Partnering with MaxCyte

At MaxCyte, we understand that advances in cell therapy development require more than cutting-edge technology- they demand a trusted partner committed to your success at every step.

Our proven partnership model is designed to support you seamlessly through each phase, from discovery to commercialization, offering scalable solutions, regulatory support, scientific and operational expertise tailored to your needs. Together, we can accelerate therapies to market, ensuring a transformative impact on patients worldwide.

Why Industry Leaders Choose MaxCyte

Our platform is the only non-viral solution currently used in manufacturing a commercial cell therapy. Building on over 25 years of expertise in cell therapy development, it delivers maximum flexibility for a wide range of cargos, cell types, and workflows.

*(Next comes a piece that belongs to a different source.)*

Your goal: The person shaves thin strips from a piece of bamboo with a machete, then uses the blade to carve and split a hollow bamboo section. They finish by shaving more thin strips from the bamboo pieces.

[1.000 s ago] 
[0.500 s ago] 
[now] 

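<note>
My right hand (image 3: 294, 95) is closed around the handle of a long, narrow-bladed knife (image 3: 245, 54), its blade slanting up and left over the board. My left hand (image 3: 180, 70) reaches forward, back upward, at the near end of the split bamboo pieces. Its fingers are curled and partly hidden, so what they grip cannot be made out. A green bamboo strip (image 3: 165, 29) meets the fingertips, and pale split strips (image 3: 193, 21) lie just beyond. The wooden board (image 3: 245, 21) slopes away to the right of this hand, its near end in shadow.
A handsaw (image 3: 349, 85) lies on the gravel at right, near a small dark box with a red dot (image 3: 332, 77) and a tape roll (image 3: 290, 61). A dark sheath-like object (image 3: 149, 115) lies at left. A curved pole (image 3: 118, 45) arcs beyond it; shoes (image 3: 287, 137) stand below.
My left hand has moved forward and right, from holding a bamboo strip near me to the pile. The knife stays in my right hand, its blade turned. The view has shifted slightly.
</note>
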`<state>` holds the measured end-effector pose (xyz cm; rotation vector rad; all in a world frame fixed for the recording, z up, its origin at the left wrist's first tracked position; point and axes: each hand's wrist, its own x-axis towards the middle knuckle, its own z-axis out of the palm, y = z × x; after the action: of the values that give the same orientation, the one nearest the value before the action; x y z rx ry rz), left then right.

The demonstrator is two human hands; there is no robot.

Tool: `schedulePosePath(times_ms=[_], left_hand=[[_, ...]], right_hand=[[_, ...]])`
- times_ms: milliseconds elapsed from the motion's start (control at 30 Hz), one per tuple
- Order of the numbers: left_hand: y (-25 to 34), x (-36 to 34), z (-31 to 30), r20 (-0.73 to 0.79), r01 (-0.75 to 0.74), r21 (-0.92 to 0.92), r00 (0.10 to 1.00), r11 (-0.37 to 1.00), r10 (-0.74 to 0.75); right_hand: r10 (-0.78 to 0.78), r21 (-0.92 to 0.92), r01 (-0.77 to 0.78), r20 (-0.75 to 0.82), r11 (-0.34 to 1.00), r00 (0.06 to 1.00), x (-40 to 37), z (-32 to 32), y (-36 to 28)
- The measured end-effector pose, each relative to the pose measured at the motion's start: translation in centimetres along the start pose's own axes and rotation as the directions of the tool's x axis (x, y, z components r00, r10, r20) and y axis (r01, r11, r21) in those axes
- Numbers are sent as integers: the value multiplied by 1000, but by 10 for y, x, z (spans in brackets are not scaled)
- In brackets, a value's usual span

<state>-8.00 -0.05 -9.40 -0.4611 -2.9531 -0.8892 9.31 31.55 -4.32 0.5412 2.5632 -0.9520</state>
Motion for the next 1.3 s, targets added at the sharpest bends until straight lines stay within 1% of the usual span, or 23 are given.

Validated in more than 60 clinical trials, this platform-together with our comprehensive support-consistently helps accelerate development timelines, assisting customers reach the clinic and key inflection points faster.

From Discovery to Commercialization: Partnering at every step

At MaxCyte, we invest in your success from day one, providing on-demand support to establish a GMP-compliant process right from the start, optimizing your workflow beyond electroporation, and accelerating your path to the clinic. Our clinically and commercially proven platform supports advances in cell and gene therapy by streamlining process development and scale-up, de-risking clinical manufacturing, and only after you reach the clinic does our win-win licensing model take effect.

By frontloading our commitment, we demonstrate that we have a vested interest in your success: we only succeed if you do. Our flexible approach consistently delivers value upfront, with a licensing model later that is surprisingly economical for the benefits it provides.

MaxCyte's Best in Class Technology

With decades dedicated to refining electroporation, we have perfected an innovative technology that meets critical goals to streamline cell therapy development: high transfection efficiency, excellent cell viability, continuous scalability, robust reproducibility, and a simplified workflow.

Its user-friendly design and compact footprint enable seamless tech transfer to GMP cell therapy suites, minimizing the risk of operator-related errors.

Your Pathway to Development

MaxCyte's pathway to development seamlessly guides cell and gene therapy innovators through three critical phases: Discovery & Process Development, Clinical Manufacturing, and Commercial Manufacturing. With trusted, proven support, MaxCyte minimizes risk and accelerates timelines by offering scalable technology, regulatory expertise, and tailored guidance.

From on-site optimization to 24/7 manufacturing assistance, MaxCyte's flexible and comprehensive support ensures success from concept to global commercialization, enabling transformative therapies to reach patients faster.